"What are you thinking about today?" I asked Amy a few weeks ago. We then launched into a conversation about helping our students, helping our fellow teachers, and reflections on our recent experience at the TELL Collab. Then, in true Amy fashion, she asked me, "What about you?" That's the thing about Amy: she'll push your thinking and unravel your status quo with one single question.
After floundering and talking a bit, I finally distiller what I was thinking: "I think I need to give myself permission to fail." That's something I'd never considered before: failure. Sure, I've tried things and had great success. Sure, I've tried things and had little success. Sure, I've learned how to make something better or more efficient in my classroom. But I've never given myself permission to fail. Fail.
Maybe it's because I've been driven by...I don't think the "Why?" matters, really. I can't have a growth mindset if I don't recognize what didn't work at all in addition to what worked well.
What didn't work? What flopped? What did I not do that could have made this function the way it was intended?
I once worked in a school where the buzzword was "feedback." I got so much "feedback" from every administrator at every level that my head spun. Even though I was growing as a teacher and wanted to improve, it was hard to pinpoint anything to really target, especially since a lot of the feedback conflicted from one person to another. And there was little positive feedback or encouragement.
Though the school recognized its need for change in order to produce results, there was little time to implement strategies to improve. As soon as the administrators saw--or perceived--a failure/misstep/error, the school went on to the very next thing to try.

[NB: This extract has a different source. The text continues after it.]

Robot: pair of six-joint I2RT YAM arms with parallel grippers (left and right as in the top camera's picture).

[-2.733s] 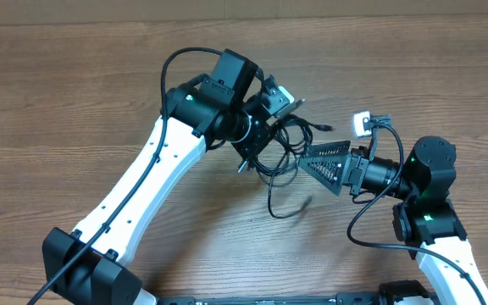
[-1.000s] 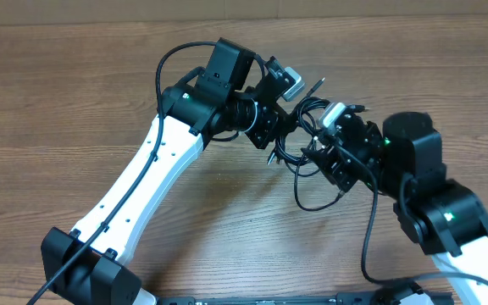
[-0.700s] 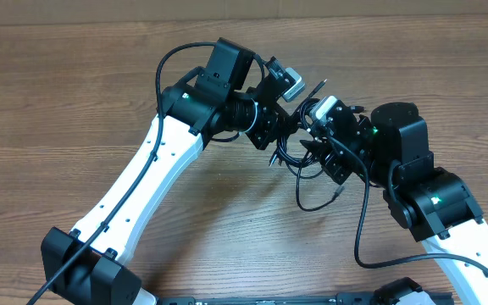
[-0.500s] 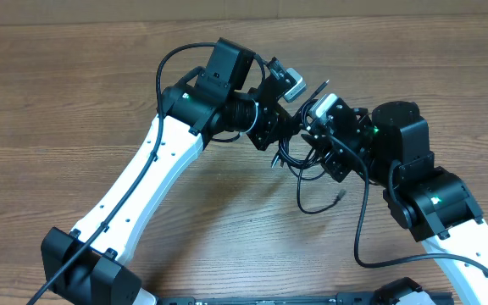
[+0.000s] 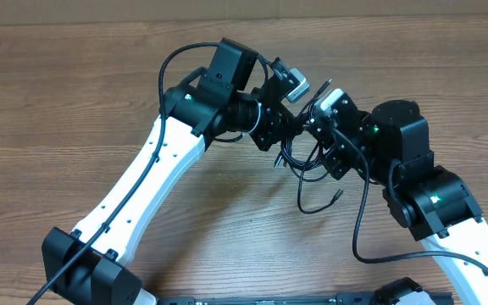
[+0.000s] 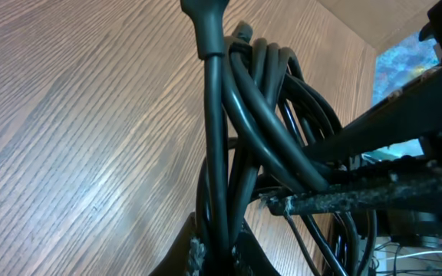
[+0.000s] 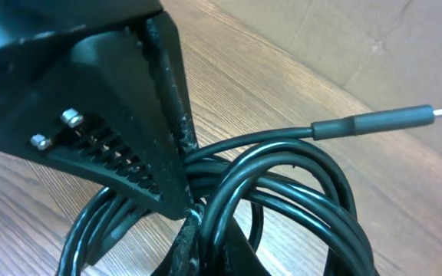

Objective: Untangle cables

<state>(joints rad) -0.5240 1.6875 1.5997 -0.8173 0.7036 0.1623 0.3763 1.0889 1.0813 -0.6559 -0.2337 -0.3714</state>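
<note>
The left gripper (image 5: 276, 138) is clamped on several strands of the cables (image 5: 299, 157), and the right gripper (image 5: 318, 134), just beside it, appears pinched shut on the same bundle, though from overhead black parts bury both contacts. The bundle sits between the two wrists over the middle of the table (image 5: 74, 85), with one loose end (image 5: 335, 194) trailing toward the near side. Bare wood lies all round and the far edge is close behind, and each wrist view cuts off the loops' lower parts.
</note>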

I work in a very different school now, and I've learned to strategically help other teachers improve their teaching. I've tried to strategically improve my own teaching based on how morning classes responded to certain activities in order to tweak them for better results. We all do this as teachers; in fact the really do teachers keep looking for ways to improve every year in the classroom.
But how many of us take our flops and learn from those? Maybe we learn what NOT to do and avoid anything that looks like that specific idea, but how can we take that failure and turn it into something to learn from, build on, surge ahead?
I feel so free right now to try something different and new! It might flop, but it might work splendidly! I get to try new things, I get to innovate, I get to learn!